[Directions] When the word "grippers" appears in a line of the data below, list that line.

[Input data]
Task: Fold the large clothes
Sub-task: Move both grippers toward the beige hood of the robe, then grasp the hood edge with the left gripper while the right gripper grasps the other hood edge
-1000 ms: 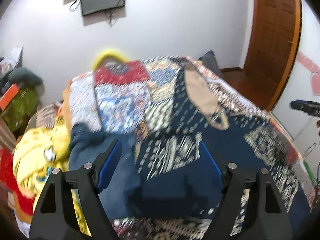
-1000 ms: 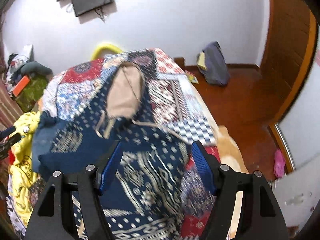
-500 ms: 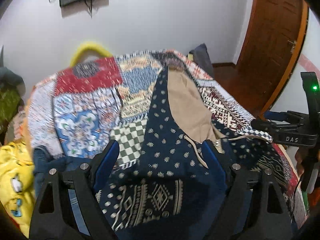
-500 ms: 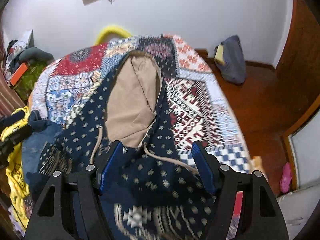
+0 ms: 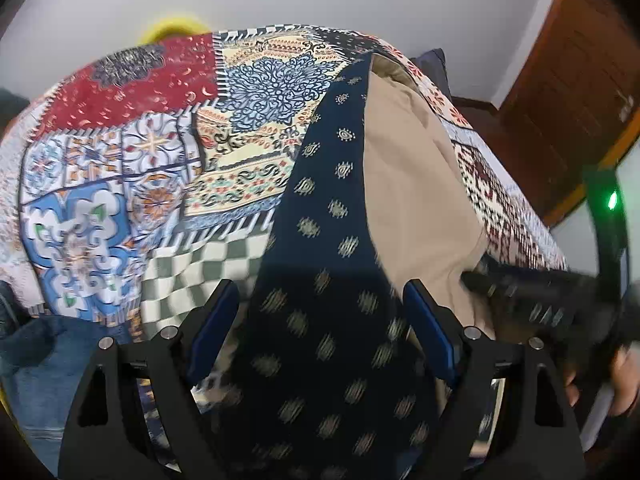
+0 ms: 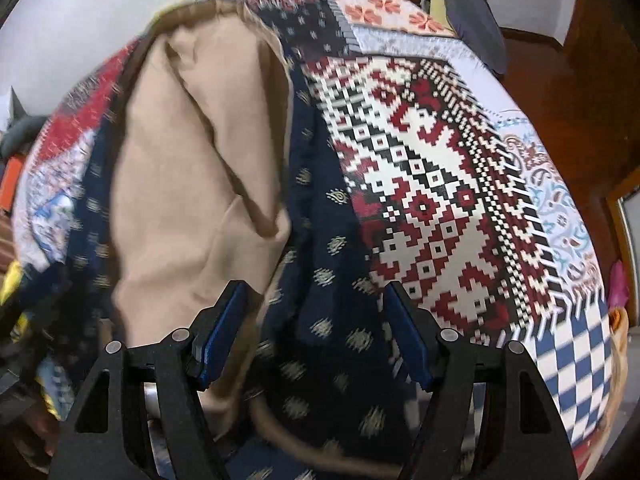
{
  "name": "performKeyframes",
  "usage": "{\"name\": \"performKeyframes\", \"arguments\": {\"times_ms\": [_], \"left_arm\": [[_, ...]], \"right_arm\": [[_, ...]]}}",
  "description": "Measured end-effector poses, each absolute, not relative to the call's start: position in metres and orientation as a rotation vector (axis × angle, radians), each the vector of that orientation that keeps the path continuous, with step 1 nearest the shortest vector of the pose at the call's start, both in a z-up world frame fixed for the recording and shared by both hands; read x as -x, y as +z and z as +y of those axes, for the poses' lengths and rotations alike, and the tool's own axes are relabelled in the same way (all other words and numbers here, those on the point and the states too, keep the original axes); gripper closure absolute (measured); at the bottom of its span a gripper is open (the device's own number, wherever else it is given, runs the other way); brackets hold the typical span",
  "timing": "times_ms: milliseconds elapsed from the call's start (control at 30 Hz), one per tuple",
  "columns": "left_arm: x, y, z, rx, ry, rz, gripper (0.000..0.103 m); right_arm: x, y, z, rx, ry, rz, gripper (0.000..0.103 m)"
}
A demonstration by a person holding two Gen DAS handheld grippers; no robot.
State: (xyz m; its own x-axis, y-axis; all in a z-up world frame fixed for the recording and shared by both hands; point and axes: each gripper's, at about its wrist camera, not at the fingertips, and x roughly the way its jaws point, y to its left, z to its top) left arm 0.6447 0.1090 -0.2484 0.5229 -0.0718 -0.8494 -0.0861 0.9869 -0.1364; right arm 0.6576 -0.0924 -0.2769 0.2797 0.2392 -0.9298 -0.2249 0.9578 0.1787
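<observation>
Garment under inspection: navy patterned hoodie (image 5: pixel 328 248) lies on patchwork bedspread (image 5: pixel 120 160), tan-lined hood (image 6: pixel 192 168) spread flat toward the wall, presumably for folding. Left gripper (image 5: pixel 324 320) and right gripper (image 6: pixel 316 332) flank hood base, jaws wide, gripping nothing.

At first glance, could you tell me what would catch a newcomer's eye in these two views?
The navy patterned hoodie lies down the middle of the bed, its tan hood lining turned open and uppermost. Beneath it spreads the bright patchwork bedspread, red-and-white geometric on the right, blue floral on the left. Both the left gripper and right gripper are open just above the hoodie.
</observation>
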Motion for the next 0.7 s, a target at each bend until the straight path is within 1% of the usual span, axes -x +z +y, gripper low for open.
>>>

[Expected answer]
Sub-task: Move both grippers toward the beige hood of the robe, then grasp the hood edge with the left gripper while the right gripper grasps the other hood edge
A demonstration by a person holding two Gen DAS handheld grippers; no robot.

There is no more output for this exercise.